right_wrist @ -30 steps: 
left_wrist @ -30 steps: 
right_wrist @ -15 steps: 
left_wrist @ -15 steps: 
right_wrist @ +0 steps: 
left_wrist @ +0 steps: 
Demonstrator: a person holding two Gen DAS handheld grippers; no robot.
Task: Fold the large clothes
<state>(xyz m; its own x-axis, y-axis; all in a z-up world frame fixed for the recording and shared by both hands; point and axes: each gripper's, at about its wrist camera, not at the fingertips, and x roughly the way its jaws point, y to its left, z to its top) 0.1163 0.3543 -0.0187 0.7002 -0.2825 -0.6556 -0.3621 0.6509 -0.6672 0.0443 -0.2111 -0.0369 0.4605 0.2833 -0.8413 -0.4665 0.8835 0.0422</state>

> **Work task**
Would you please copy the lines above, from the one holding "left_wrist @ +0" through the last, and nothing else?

> **Output below**
left_wrist @ +0 steps: 
Demonstrator: a person holding two Gen DAS handheld grippers; no robot.
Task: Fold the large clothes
<state>(xyz m; its own x-axis, y-axis; all in a z-up world frame fixed for the recording and shared by both hands; point and axes: each gripper's, at about its wrist camera, not at the fingertips, and x roughly the way its jaws point, y to its left, z to its top) 0.1163 0.3543 -0.0187 0.7002 -0.2825 -0.6556 -0.3621 0.6509 -0.6672 0.0443 -0.2111 -0.0369 0.4605 0.2833 -0.8413 -0.4665 0.8835 0.0422</state>

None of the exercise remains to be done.